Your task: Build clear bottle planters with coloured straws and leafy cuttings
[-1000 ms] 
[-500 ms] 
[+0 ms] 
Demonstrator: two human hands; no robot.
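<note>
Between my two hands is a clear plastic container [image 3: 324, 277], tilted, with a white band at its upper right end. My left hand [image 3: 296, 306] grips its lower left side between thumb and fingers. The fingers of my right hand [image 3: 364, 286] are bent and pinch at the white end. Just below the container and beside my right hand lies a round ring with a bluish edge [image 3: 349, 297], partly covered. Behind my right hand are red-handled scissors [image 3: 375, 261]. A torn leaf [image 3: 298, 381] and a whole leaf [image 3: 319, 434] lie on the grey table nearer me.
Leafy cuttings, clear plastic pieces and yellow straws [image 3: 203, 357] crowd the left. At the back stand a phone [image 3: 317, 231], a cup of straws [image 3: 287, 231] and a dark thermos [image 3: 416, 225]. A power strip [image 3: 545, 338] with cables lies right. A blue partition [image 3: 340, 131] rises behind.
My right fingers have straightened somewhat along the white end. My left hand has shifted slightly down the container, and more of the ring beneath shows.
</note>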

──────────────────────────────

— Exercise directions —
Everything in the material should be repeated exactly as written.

— Task response —
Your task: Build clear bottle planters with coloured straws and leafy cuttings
[-1000 ms] 
[-500 ms] 
[+0 ms] 
Demonstrator: two human hands; no robot.
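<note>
Between my two hands is a clear plastic container [image 3: 324, 277], tilted, with a white band at its upper right end. My left hand [image 3: 296, 306] grips its lower left side between thumb and fingers. The fingers of my right hand [image 3: 364, 286] are bent and pinch at the white end. Just below the container and beside my right hand lies a round ring with a bluish edge [image 3: 349, 297], partly covered. Behind my right hand are red-handled scissors [image 3: 375, 261]. A torn leaf [image 3: 298, 381] and a whole leaf [image 3: 319, 434] lie on the grey table nearer me.
Leafy cuttings, clear plastic pieces and yellow straws [image 3: 203, 357] crowd the left. At the back stand a phone [image 3: 317, 231], a cup of straws [image 3: 287, 231] and a dark thermos [image 3: 416, 225]. A power strip [image 3: 545, 338] with cables lies right. A blue partition [image 3: 340, 131] rises behind.
My right fingers have straightened somewhat along the white end. My left hand has shifted slightly down the container, and more of the ring beneath shows.
</note>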

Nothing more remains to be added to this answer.